The good thing about using a top mount sink is they require only a single hole in the kitchen counter. No special installation needed. However, the kitchen sink’s rim makes it difficult to remove debris from the counter into the sink. So this makes cleaning the kitchen counter a bit tricky.


The installation of an undermount sink is completely reversed to that of a top mount sink. While a top mount sink is dropped in from above, an undermount sink is fitted from below the kitchen counter.  The lips of the sink are in level with the kitchen counter, which makes it look sleeker and polished.

The good thing about an undermount sink is that they make cleaning easy and effortless. All you need is a sponge to drive all the debris and water straight into the sink. However, the place where the sink and kitchen counter meet, under the platform, is prone to dust, debris, and gunk buildup. (1,2)


A farmhouse kitchen sink is a more traditional, yet country-side preference. It’s made up of either stainless steel or composite materials. Plus, you can opt for a single or double bowl sink based on your style. (3)

The good thing about farmhouse kitchen sinks is that they have plenty of space. So washing baking pans or big dishes is effortless. On the other hand, they’re expensive and demand more intricate installation than other sinks.


Integrated sinks are rare, but quite fashionable. They’re not what sink manufacturers design, but counter manufacturers. What this means is that an integrated kitchen sink is of the same material and build of the entire kitchen counter. Opting for an integrated sink is only possible when you’re remodeling your entire kitchen counter space.

The good thing about an integrated sink lies in its simple design. It’s easy to clean, stain-free, and allows seamless counter flow. But they’re very expensive to build. And you might find it difficult to hunt down a suitable counter manufacturer who’s ready to build you an integrated kitchen sink.

2. How Many Sinks Would You Prefer?

The size of your kitchen sink also depends on the number of bowls it has. Based on how often you cook and make use of dishes can you determine the right number for you. The most common kitchen sink, in this regard, would be a large single bowl sink.

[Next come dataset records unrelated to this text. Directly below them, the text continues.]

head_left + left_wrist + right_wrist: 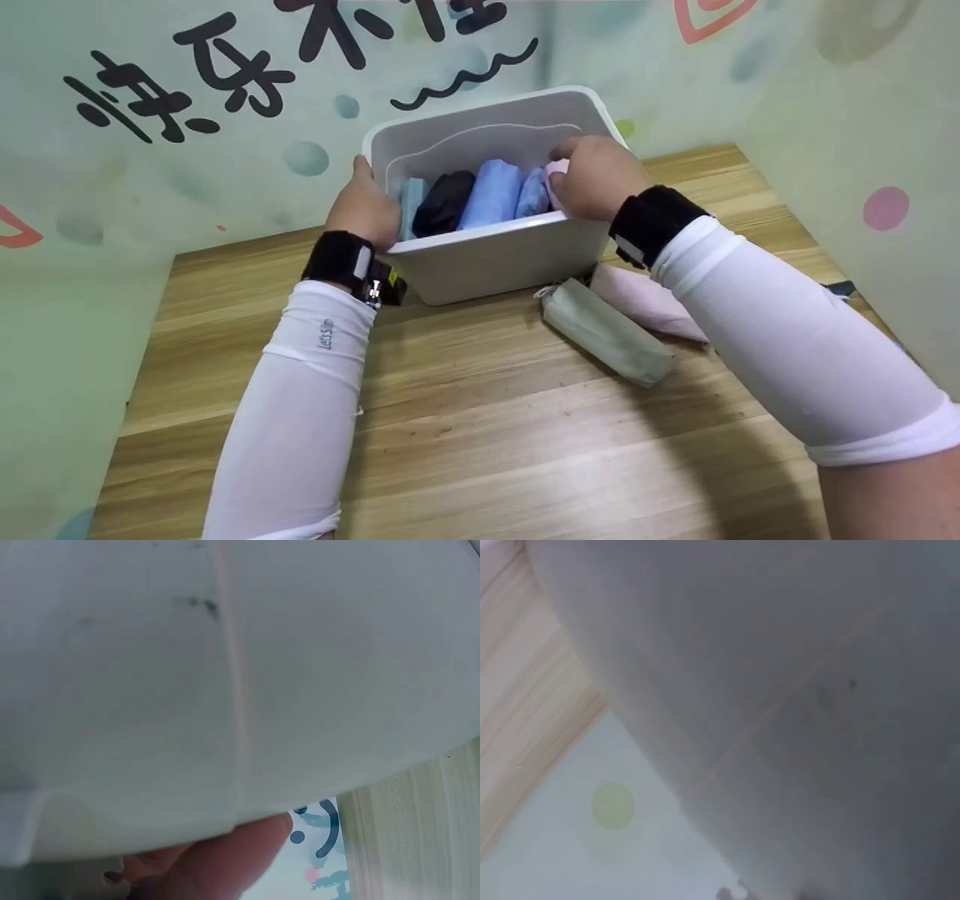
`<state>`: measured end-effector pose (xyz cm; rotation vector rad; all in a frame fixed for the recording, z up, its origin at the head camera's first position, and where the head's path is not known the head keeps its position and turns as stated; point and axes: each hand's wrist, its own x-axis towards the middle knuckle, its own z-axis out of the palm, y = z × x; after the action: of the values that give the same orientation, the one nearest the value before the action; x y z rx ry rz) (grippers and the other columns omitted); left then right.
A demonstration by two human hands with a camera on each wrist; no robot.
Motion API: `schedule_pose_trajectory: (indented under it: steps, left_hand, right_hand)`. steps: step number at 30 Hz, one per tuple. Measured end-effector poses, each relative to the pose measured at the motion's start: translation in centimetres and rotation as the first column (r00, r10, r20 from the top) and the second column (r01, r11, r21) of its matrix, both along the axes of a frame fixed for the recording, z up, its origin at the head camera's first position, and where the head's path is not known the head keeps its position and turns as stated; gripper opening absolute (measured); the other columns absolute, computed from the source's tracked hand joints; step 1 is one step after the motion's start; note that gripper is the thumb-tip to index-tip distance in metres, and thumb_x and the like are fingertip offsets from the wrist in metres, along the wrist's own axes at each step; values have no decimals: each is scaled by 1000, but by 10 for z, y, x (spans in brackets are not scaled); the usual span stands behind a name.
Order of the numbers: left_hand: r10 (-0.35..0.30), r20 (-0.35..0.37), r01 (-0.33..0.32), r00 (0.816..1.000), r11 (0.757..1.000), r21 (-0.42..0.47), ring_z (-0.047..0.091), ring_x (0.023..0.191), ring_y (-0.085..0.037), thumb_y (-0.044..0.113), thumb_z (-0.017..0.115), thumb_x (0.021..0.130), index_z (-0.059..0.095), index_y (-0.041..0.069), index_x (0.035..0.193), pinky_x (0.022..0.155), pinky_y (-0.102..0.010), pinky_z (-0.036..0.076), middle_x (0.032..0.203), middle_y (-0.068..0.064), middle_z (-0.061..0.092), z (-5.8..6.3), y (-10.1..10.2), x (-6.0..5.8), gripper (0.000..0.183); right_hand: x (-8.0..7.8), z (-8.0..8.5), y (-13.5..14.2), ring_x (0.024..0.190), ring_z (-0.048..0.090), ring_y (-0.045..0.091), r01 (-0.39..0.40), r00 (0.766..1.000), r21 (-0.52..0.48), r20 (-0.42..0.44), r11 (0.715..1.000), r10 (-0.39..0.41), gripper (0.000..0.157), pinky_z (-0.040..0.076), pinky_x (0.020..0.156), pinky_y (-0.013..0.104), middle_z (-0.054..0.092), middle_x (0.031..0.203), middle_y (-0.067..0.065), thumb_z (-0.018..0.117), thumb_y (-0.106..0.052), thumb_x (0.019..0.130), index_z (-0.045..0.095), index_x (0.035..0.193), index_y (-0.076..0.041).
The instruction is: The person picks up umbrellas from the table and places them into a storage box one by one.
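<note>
A white plastic bin (495,259) stands by the back wall, its opening facing me. My left hand (364,206) grips its left end, with the thumb up along the rim; fingertips (240,855) show below the bin wall in the left wrist view. My right hand (600,176) reaches over the right front corner, thumb and forefinger around the top of a pink rolled bundle (556,171) inside. Beside that, in a row, stand a patterned blue bundle (532,195), a larger blue one (493,193), a black one (445,202) and a teal one (412,202).
On the wooden tabletop (465,450), right of the bin, lie a grey-green rolled bundle (607,330) with a loop at its end and a pink bundle (645,300), partly behind my right forearm. A small dark object (840,288) lies near the right wall. Printed walls border the table.
</note>
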<state>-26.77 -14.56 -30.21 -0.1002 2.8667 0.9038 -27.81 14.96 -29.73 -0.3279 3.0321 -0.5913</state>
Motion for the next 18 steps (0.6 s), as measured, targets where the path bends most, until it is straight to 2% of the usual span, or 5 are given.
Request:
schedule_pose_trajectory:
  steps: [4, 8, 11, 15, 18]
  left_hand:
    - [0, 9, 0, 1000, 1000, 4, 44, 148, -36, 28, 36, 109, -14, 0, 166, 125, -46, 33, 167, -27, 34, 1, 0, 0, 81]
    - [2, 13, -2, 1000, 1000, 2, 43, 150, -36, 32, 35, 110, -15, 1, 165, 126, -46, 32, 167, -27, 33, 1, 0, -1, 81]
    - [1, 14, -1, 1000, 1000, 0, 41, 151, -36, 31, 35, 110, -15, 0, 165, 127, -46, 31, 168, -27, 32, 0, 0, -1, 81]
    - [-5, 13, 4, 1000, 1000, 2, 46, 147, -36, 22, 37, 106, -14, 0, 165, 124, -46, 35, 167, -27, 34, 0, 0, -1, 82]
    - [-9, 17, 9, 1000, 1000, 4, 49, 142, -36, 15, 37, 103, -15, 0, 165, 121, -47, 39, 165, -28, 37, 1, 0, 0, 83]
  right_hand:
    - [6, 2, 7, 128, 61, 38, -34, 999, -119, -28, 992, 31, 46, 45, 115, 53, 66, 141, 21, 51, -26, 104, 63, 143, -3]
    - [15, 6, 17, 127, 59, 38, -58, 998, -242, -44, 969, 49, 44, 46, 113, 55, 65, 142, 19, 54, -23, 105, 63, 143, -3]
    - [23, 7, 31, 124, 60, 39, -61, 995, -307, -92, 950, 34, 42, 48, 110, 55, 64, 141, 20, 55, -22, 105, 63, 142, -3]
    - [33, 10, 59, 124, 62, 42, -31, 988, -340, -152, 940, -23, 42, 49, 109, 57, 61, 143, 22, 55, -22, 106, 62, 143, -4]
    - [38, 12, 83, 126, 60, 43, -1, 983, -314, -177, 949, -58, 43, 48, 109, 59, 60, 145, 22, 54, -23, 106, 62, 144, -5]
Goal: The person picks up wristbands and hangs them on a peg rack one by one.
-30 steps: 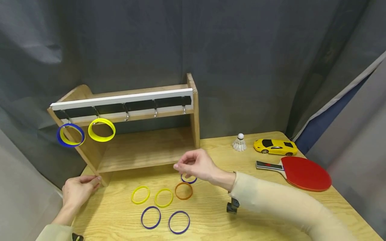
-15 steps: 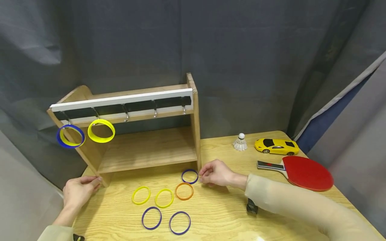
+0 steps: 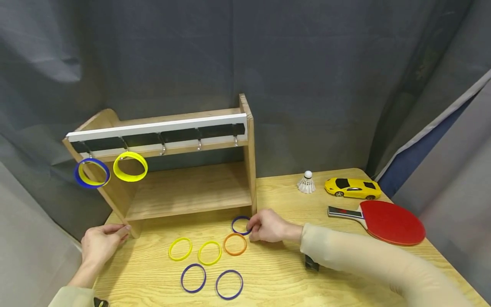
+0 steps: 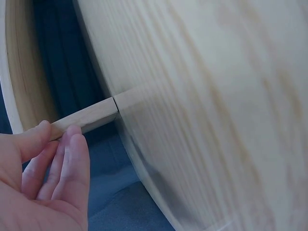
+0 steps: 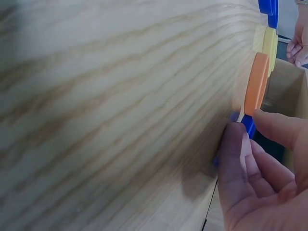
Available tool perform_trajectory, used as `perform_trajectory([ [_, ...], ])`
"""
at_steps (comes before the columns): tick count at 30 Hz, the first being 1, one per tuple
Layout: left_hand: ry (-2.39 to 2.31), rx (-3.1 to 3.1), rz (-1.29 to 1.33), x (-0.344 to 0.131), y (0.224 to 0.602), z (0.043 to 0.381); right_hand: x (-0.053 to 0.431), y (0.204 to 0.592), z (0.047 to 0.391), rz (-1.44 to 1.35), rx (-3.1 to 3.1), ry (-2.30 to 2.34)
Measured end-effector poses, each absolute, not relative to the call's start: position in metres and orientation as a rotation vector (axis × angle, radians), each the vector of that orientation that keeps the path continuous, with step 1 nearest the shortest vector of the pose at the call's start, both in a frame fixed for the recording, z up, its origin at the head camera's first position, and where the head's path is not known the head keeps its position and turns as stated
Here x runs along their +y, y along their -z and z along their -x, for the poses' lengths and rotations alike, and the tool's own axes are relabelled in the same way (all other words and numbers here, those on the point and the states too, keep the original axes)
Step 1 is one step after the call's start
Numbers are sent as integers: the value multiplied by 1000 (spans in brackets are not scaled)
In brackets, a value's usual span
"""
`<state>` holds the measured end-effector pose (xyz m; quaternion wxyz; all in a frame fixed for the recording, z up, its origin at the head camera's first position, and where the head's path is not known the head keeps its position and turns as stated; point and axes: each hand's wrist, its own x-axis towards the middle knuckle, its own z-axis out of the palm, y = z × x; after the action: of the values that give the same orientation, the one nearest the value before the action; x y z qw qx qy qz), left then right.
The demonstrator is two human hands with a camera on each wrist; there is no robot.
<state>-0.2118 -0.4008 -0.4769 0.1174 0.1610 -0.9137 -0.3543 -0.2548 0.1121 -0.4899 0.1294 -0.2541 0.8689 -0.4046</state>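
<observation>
My left hand (image 3: 100, 245) grips the lower front edge of the wooden shelf's left side panel (image 4: 94, 115), thumb on one side and fingers on the other. At the shelf's right foot, my right hand (image 3: 270, 227) has thumb and forefinger on either side of a blue wristband (image 3: 238, 232) lying on the table. Those fingers hide the band's right edge. An orange wristband (image 3: 235, 244) lies just in front of it. Two yellow wristbands (image 3: 180, 249) and two blue ones (image 3: 229, 285) lie further left and nearer.
The wooden shelf (image 3: 188, 192) carries a row of metal hooks (image 3: 163, 149). Blue and yellow bands (image 3: 92, 173) hang at its left hook, yellow bands (image 3: 130, 166) on the second. At right are a shuttlecock (image 3: 306, 182), a yellow toy car (image 3: 353, 188) and a red table tennis bat (image 3: 393, 222).
My right hand went down from above the blue wristband to the table on its right, then came left onto its edge. The left hand stayed at the shelf panel.
</observation>
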Motion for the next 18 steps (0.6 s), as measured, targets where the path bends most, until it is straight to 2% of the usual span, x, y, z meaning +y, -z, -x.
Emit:
perform_trajectory([
  [8,1078,-2672,-473,-402,478,212,109,490,253,795,2618,1078],
  [18,1058,-2678,-478,-400,477,212,111,493,250,695,2673,1140],
])
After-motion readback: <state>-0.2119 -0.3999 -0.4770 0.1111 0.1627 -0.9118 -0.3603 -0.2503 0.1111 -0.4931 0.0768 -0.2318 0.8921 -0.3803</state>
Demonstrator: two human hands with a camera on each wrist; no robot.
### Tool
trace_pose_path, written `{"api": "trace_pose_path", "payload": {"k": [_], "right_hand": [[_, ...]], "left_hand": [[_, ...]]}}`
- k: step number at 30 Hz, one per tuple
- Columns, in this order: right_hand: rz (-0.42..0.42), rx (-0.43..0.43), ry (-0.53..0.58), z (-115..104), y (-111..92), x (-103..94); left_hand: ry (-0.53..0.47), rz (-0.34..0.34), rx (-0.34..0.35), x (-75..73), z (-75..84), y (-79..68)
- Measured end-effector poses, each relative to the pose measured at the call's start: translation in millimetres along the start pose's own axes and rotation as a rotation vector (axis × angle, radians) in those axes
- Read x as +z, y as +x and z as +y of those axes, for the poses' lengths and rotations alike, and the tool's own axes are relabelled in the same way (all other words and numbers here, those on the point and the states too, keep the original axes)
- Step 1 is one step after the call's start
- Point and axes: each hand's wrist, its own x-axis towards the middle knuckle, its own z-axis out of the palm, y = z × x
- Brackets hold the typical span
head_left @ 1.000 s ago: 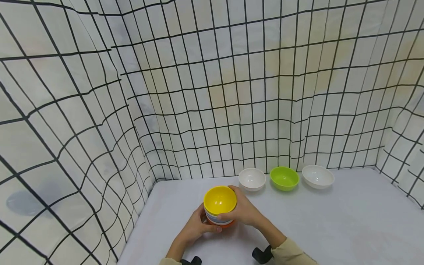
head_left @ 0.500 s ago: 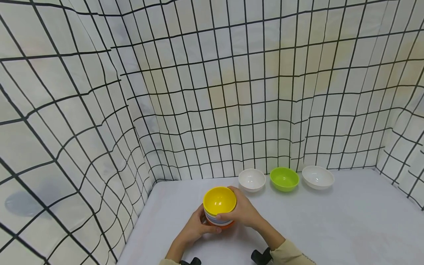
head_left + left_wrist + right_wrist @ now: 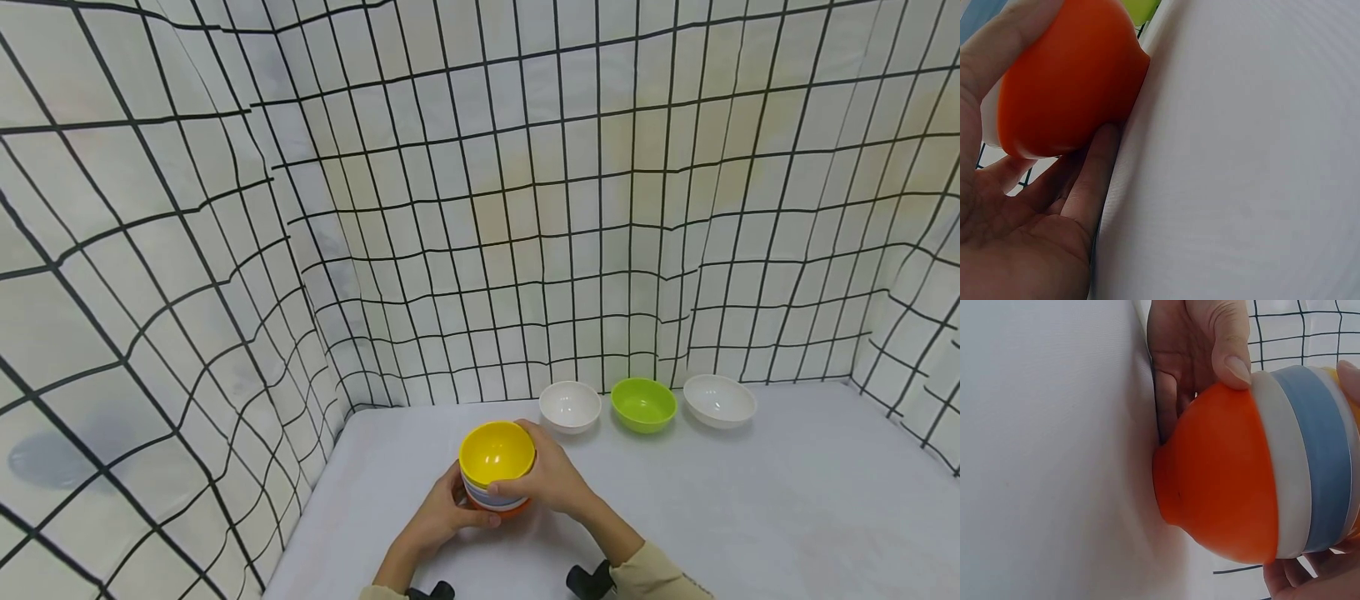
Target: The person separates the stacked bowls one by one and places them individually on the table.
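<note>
Both forearms reach in from the near edge of the table, the hands meeting around an upright stack of bowls left of the table's middle. The left hand sits low, its thumb across the near side of the orange bowl at the bottom and its fingers bent around the other side, one fingertip down by the foot. The right hand is higher, its thumb in front and its fingers curved behind, gripping the upper bowls. Above the orange bowl come a white bowl, a blue bowl and, on top, the yellow bowl. The stack's foot is right at the tabletop; whether it touches is unclear.

Compared with half a second ago, hardly anything differs: both grips match, and the stack is in practically the same spot. The green bowl at the back also stays put.
</note>
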Motion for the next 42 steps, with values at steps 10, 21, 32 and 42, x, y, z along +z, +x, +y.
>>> {"api": "trace_pose_path", "payload": {"k": [10,21,32,42], "right_hand": [[0.015,-0.020,-0.017,-0.2,1.0,-0.5],[0.051,-0.018,-0.036,-5.6,0.4,-4.5],[0.076,0.022,-0.038,-13.3,-2.2,-9.3],[0.091,0.028,-0.004,-17.0,-0.8,-17.1]], "left_hand": [[-0.004,-0.001,-0.006,-0.8,-0.6,-0.1],[0.002,0.007,-0.012,-1.2,-1.6,1.0],[0.007,0.023,-0.029,-0.4,-0.9,1.9],[0.013,0.018,-0.014,-0.8,-2.3,1.9]]}}
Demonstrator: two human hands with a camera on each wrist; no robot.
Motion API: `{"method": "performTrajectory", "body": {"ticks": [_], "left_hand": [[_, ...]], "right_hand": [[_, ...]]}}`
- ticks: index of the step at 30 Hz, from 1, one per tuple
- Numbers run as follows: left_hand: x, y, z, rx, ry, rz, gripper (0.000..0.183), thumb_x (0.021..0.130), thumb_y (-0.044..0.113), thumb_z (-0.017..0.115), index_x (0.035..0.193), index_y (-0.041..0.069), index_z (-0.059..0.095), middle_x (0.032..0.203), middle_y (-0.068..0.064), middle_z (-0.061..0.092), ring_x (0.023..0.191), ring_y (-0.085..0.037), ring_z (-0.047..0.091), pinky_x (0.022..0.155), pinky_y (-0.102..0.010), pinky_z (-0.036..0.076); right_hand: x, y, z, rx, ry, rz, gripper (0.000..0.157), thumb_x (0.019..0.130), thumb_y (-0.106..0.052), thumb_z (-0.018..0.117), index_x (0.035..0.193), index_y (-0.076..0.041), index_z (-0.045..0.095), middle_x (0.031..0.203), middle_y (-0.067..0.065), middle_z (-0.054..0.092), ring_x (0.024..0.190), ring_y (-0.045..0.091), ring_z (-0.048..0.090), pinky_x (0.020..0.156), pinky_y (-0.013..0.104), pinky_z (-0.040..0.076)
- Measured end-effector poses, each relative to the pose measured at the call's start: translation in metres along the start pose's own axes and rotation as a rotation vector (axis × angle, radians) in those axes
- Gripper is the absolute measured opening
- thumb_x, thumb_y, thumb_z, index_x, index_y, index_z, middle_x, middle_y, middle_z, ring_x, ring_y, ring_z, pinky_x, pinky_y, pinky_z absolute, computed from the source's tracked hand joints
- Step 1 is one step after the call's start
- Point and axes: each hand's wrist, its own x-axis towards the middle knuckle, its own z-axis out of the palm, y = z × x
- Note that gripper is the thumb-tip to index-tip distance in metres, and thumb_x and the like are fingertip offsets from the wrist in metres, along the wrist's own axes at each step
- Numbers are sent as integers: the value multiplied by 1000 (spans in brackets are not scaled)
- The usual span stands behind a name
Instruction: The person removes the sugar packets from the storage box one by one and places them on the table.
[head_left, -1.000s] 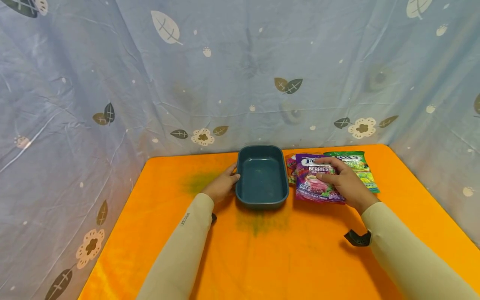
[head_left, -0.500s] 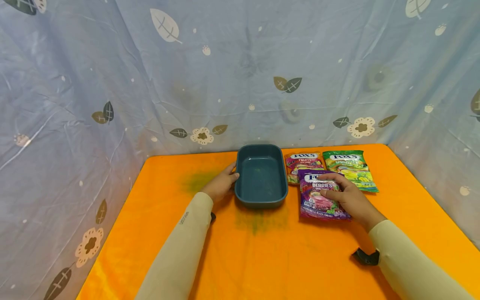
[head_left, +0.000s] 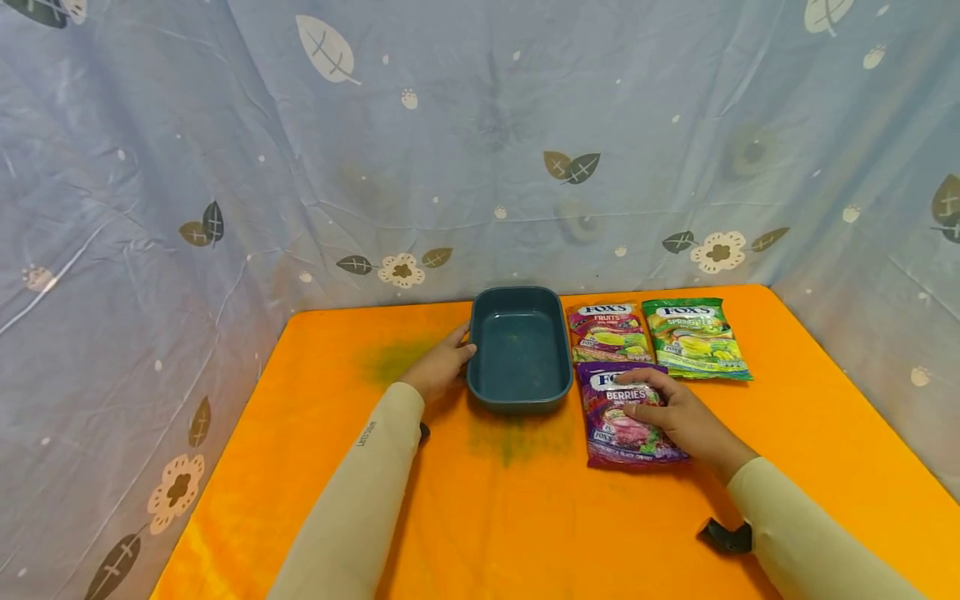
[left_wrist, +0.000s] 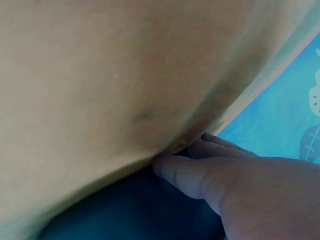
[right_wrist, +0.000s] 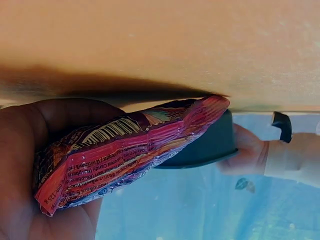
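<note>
My right hand point(head_left: 686, 423) grips a purple bag of Fox's Berries candy point(head_left: 621, 429) by its right side. In the right wrist view, fingers go round the near end of this candy bag point(right_wrist: 135, 147); its far end is close to the tabletop. My left hand point(head_left: 444, 363) rests against the left side of a dark teal rectangular dish point(head_left: 520, 354) that has nothing in it. Seen from the left wrist, the fingers of the left hand point(left_wrist: 240, 180) lie fairly straight along the dish's wall.
Behind the held bag lies a red and orange Fox's Fruits candy bag point(head_left: 609, 332), just right of the dish. A green Fox's Spring Tea candy bag point(head_left: 697, 340) lies farther right. The orange tabletop point(head_left: 517, 517) backs onto a patterned grey-blue curtain point(head_left: 480, 167).
My right hand has brought the Berries bag toward me, off the Fruits bag, then slightly left. The Fruits and Spring Tea bags now show fully. My left hand stays at the dish.
</note>
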Motion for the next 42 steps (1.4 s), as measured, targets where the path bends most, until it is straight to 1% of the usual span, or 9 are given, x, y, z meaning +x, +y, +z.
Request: {"method": "performTrajectory", "body": {"ticks": [9,13,17,22,27,31,34,38,42], "left_hand": [[3,-2,-1,-5,3,-16,56,105,21,39,155,29,13,152,-8,29,126,-25,45,93,-45,46],[4,-3,-3,7,4,-30,56,105,22,39,155,30,14,152,-6,29,126,-24,46,94,-44,45],[3,-3,-2,18,9,-33,56,105,23,39,155,29,14,153,-4,27,127,-22,44,94,-44,45],[1,-1,-1,37,10,-39,57,105,25,39,155,30,13,153,-6,27,126,-23,46,95,-45,45],[-1,3,-1,31,6,-38,57,105,24,39,155,30,12,152,-8,28,124,-25,47,97,-47,42],[-1,7,0,33,6,-34,57,105,23,38,155,30,12,152,-8,28,124,-25,47,97,-47,42],[0,7,1,47,5,-31,57,105,23,39,155,30,12,152,-8,28,125,-24,47,97,-47,42],[1,5,0,50,9,-32,57,105,23,39,155,29,13,152,-9,29,124,-24,47,97,-47,42],[1,3,0,72,33,-30,56,105,21,40,155,26,15,149,-10,33,120,-25,51,98,-46,42]], "right_hand": [[1,0,3,-24,-26,64,53,92,-36,64,141,-32,45,137,15,37,103,35,58,81,43,52],[2,-4,0,-78,-39,82,59,92,-38,63,145,-38,37,140,15,35,105,34,56,83,42,51],[0,-5,-4,-151,-43,70,65,91,-40,63,148,-40,30,143,16,30,108,33,54,88,44,48],[-4,-6,-16,-137,-67,72,67,92,-38,63,149,-34,29,141,17,35,110,34,52,89,43,48],[-5,-3,-25,-157,-52,55,63,94,-34,62,149,-30,32,139,21,38,113,35,51,91,44,46],[-3,-4,-26,-227,-37,29,62,93,-37,62,148,-32,33,140,18,36,117,37,45,94,50,42],[-3,-7,-24,-311,-9,16,62,92,-41,62,148,-32,35,136,17,39,116,37,43,92,52,41],[-6,-13,-25,-439,52,20,64,92,-42,62,148,-24,35,128,21,45,112,40,45,88,55,43],[-10,-19,-31,-511,118,8,64,95,-38,60,149,-14,33,130,25,46,114,43,45,90,59,42]]}}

But if you want more space and comfort while washing bigger dishes. And if you have that kind of kitchen counter space, choosing a double basin sink is ideal.

The main factor to consider is the typical activity that would take place in the kitchen. Deciding the number of bowls you need, based on that factor, can help you narrow down your search.

For example, if you keep busy with work, but prefer cooking at the end of the day, buying a double basin sink offers more space. The same reason applies to someone who lives with a flat-mate who cooks occasionally.

So buying a double basin kitchen sink is more of a sophisticated and pampered investment.

A single basin sink, on the other hand, comes with no division. It’s a simple layout with a kitchen faucet and a drainage hole. Single bowl sinks are often deeper, offering plenty of room for washing larger pans and dishes. The only drawback to them is that they offer no drying area, which double basin sinks do.

There are plenty of varieties to choose from between a single and double basin sink. You can opt for a double basin sink with a low divider to allow more space for washing large dishes. You can also buy a single basin sink with an extended drying platform for safekeeping. (4)

3. Considering The Right Sink Material

With attention to detail, comes selecting a durable and well-finished material for your kitchen sink. Here are some common sink materials to look forward to. (5)

Stainless Steel

Stainless steel is the most popular and common material for kitchens. They withstand scratches, dents, and noise well. Plus, newer stainless steel models come with noise-absorption technology to make usability easier. (6)

The pros of stainless steel kitchen sinks are plenty. Starting from the fact they’re exceptionally inexpensive. Even designer brands offer affordable stainless steel kitchen sinks. And they can be molded into different sink types such as top mount, undermount, single, and double basin sinks.

However, some stainless steel sinks are prone to displaying water discoloration marks and smears. So you need to be able to bargain for only high-quality sink models. (7)


Second to stainless steel, composite sinks are traditionally made of granite or quartz. Some composite sinks come with a resin filler, making it the hardest material to use. This combination makes it temperature-resistant and spotless to maintain.

And that’s precisely what makes composite costlier than stainless steel sinks. Their heat and stain-resistant design is tough to ignore when you’re remodeling. Even though it has a unique appeal, composite kitchen sinks can be molded into different shapes and sizes. And they come in a variety of colors, making it the most fashionable option.

However, light-colored granite-composite kitchen sinks are prone to staining and scratches. So you need to make more of an effort to keep it clean.

Other common kitchen sink materials are natural stone, porcelain, cast iron, and fireclay. They all are easy to maintain and extremely durable. At the end of it all, it’s all a matter of personal preference based on the type of sink you choose to buy.

4. Deciding On The Right Sink Depth

The function of a kitchen sink also depends on how deep it is. A bad sink depth can mean an aching back, neck, and fatigue. When you stand in front of your kitchen sink, you need to make sure you don’t bend uncomfortably toward the sink. This causes lower back pain. (8)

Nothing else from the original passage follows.